◆ **Action item**
Give back the data below word for word. Any image in it should be left out.

START Supplied information

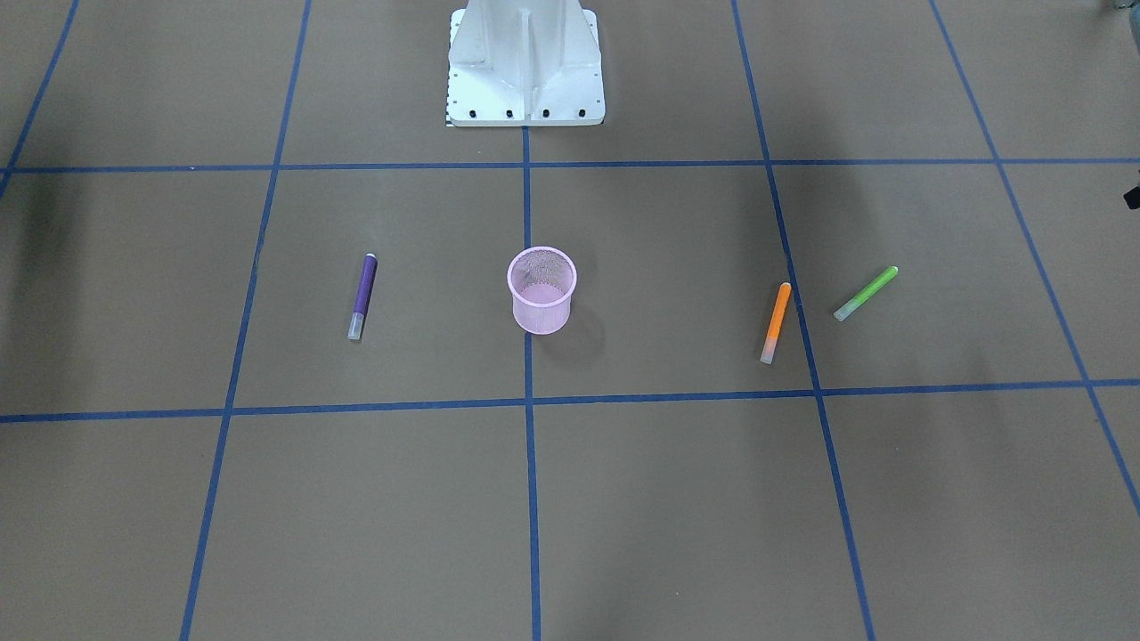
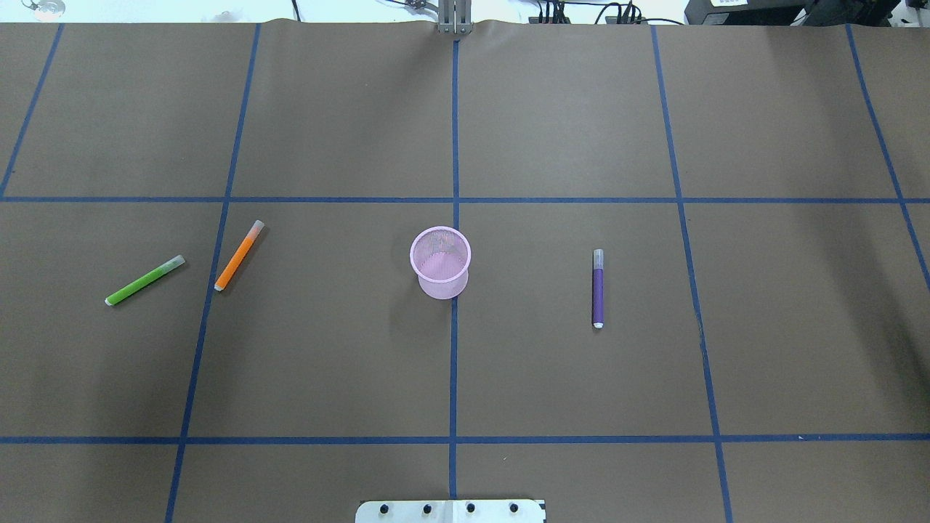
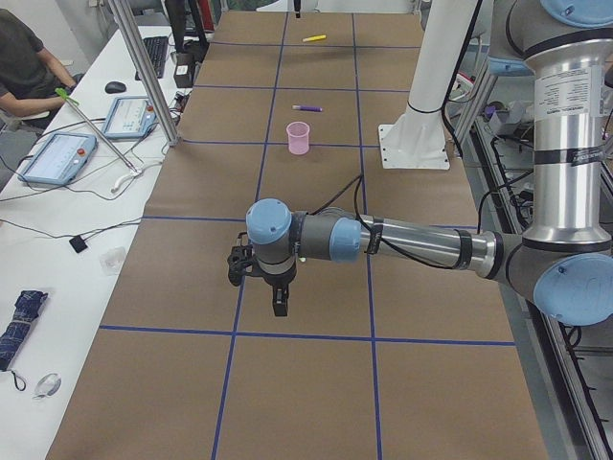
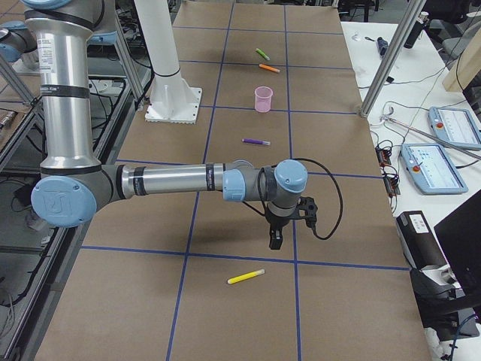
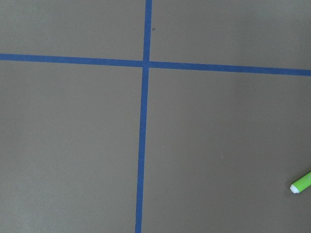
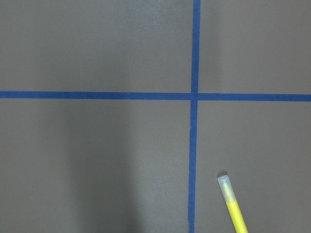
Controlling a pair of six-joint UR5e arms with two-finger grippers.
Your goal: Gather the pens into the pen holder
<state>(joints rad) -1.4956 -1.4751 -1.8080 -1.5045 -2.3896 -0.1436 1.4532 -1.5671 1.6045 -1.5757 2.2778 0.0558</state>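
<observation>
The pink mesh pen holder (image 2: pixel 440 261) (image 1: pixel 541 289) stands upright and empty at the table's middle. The purple pen (image 2: pixel 598 288) (image 1: pixel 362 296) lies on the robot's right of it. The orange pen (image 2: pixel 239 255) (image 1: pixel 777 322) and the green pen (image 2: pixel 144 280) (image 5: pixel 301 183) lie on the robot's left. The yellow pen (image 4: pixel 246 277) (image 6: pixel 232 204) lies far out at the right end. My left gripper (image 3: pixel 280 307) hovers over the left end and my right gripper (image 4: pixel 275 241) hovers near the yellow pen. Both show only in the side views, so I cannot tell if they are open or shut.
The white robot base (image 1: pixel 525 67) stands at the table's robot side. Blue tape lines (image 2: pixel 454 363) grid the brown table. Desks with teach pendants (image 4: pixel 432 169) and metal posts (image 4: pixel 387 56) border the operators' side, where a person (image 3: pixel 24 62) sits.
</observation>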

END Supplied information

◆ **Response below**
Controlling a pair of six-joint UR5e arms with two-finger grippers.
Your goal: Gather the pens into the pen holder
<state>(joints rad) -1.4956 -1.4751 -1.8080 -1.5045 -2.3896 -0.1436 1.4532 -1.5671 1.6045 -1.5757 2.2778 0.0558</state>
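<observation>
The pink mesh pen holder (image 2: pixel 440 261) (image 1: pixel 541 289) stands upright and empty at the table's middle. The purple pen (image 2: pixel 598 288) (image 1: pixel 362 296) lies on the robot's right of it. The orange pen (image 2: pixel 239 255) (image 1: pixel 777 322) and the green pen (image 2: pixel 144 280) (image 5: pixel 301 183) lie on the robot's left. The yellow pen (image 4: pixel 246 277) (image 6: pixel 232 204) lies far out at the right end. My left gripper (image 3: pixel 280 307) hovers over the left end and my right gripper (image 4: pixel 275 241) hovers near the yellow pen. Both show only in the side views, so I cannot tell if they are open or shut.
The white robot base (image 1: pixel 525 67) stands at the table's robot side. Blue tape lines (image 2: pixel 454 363) grid the brown table. Desks with teach pendants (image 4: pixel 432 169) and metal posts (image 4: pixel 387 56) border the operators' side, where a person (image 3: pixel 24 62) sits.
</observation>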

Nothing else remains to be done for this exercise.